• [Required action]: Give back, exactly as written, the lines from the beginning of the listing through the one that contains "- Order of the".

• [Data]:

- - - - -

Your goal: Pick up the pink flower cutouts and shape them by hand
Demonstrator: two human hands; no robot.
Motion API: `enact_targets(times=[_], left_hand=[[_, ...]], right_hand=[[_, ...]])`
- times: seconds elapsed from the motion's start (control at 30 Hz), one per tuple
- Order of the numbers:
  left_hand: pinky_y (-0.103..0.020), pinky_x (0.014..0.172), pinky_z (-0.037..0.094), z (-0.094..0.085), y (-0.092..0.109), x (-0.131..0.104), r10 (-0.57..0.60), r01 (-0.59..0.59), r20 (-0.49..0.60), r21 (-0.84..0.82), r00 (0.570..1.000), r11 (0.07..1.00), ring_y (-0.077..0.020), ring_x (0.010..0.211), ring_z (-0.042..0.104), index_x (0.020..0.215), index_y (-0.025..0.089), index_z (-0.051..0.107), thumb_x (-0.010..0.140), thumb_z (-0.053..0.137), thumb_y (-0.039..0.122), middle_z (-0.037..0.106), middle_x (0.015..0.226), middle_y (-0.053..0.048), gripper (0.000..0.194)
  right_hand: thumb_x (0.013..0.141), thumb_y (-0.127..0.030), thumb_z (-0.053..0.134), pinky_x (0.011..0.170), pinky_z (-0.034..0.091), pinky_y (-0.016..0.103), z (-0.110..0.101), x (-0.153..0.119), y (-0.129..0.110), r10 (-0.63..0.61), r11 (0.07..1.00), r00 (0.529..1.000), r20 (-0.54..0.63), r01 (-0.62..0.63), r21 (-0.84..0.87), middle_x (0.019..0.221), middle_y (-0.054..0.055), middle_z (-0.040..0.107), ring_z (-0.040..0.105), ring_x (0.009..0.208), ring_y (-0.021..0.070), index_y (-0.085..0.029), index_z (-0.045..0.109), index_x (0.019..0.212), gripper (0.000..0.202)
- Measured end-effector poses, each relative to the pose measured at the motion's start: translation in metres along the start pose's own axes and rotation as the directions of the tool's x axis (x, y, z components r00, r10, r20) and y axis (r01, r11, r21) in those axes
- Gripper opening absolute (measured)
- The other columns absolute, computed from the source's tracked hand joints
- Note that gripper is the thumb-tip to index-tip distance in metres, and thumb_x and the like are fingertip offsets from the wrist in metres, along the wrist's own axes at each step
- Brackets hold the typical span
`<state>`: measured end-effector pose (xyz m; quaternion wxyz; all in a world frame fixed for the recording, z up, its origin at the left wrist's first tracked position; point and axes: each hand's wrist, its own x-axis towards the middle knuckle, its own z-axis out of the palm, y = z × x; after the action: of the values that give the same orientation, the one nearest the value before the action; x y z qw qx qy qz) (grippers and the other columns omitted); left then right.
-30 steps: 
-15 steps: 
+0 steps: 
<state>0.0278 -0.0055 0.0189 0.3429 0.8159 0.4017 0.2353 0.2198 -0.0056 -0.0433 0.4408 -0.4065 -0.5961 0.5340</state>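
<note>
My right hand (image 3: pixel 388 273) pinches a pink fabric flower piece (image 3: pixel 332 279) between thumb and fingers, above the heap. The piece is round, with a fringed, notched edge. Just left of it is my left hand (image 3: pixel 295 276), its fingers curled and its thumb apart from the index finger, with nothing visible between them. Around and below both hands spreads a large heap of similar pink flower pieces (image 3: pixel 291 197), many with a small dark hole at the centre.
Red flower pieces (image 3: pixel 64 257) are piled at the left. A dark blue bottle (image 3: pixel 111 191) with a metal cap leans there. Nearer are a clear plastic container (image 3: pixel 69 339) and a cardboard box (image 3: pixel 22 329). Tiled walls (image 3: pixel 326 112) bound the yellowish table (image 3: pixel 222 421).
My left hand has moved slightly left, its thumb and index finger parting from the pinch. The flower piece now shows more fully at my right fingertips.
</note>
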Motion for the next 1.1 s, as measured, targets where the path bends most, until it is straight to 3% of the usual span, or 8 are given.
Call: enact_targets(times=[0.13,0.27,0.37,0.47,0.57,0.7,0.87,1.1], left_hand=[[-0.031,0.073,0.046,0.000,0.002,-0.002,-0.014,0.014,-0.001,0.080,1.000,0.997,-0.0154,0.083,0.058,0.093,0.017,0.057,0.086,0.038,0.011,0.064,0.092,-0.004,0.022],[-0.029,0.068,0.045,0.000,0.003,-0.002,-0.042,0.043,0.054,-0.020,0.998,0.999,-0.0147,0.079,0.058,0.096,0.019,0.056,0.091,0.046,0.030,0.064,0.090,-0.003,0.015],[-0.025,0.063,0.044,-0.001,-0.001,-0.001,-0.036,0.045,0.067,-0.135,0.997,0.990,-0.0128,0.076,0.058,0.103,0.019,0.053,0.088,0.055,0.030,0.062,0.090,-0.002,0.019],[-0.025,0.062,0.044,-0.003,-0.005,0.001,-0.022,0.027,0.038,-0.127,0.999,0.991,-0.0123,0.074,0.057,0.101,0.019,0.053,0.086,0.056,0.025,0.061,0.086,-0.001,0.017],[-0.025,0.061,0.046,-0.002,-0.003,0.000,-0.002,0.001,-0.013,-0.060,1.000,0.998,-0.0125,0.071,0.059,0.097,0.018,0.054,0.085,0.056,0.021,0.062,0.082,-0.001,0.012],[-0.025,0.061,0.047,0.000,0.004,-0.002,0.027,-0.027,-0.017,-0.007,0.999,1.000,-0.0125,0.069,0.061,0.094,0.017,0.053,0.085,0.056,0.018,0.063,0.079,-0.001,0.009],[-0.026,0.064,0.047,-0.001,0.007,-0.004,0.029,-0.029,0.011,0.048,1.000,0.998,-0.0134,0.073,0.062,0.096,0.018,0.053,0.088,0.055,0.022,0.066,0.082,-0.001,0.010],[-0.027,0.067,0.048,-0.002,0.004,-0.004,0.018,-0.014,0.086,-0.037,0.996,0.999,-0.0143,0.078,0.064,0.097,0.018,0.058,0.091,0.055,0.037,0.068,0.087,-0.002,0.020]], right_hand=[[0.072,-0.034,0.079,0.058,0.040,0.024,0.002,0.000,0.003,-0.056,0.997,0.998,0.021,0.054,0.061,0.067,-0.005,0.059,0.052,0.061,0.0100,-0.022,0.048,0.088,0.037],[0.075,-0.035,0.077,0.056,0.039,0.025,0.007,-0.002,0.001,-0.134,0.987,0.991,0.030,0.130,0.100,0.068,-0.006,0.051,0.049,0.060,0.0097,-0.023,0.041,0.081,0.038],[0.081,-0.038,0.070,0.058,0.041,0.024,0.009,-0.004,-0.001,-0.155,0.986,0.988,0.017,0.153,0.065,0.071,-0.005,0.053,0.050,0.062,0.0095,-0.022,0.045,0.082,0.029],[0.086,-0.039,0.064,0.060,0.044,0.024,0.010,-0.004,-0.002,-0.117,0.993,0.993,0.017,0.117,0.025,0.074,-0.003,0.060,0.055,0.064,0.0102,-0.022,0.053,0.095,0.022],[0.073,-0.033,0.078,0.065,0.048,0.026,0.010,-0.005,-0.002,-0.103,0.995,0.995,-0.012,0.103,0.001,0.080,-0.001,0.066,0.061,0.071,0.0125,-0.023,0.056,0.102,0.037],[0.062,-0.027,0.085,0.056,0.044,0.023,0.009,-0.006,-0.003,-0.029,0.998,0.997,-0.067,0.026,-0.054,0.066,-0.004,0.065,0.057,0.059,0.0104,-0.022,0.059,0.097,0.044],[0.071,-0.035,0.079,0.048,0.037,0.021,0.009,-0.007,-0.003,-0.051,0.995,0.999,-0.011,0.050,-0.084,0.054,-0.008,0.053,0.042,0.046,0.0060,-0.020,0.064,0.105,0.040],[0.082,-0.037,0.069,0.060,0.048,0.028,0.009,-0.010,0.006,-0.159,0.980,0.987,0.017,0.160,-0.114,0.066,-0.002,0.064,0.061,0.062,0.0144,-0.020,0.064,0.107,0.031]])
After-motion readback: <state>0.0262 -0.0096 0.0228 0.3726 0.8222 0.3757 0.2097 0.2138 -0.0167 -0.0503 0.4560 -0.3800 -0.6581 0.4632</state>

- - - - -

• [Written answer]:
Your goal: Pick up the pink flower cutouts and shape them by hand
Demonstrator: two human hands; no robot.
Motion API: `enact_targets(times=[_], left_hand=[[_, ...]], right_hand=[[_, ...]])`
- times: seconds elapsed from the motion's start (control at 30 Hz), one per tuple
- Order of the numbers:

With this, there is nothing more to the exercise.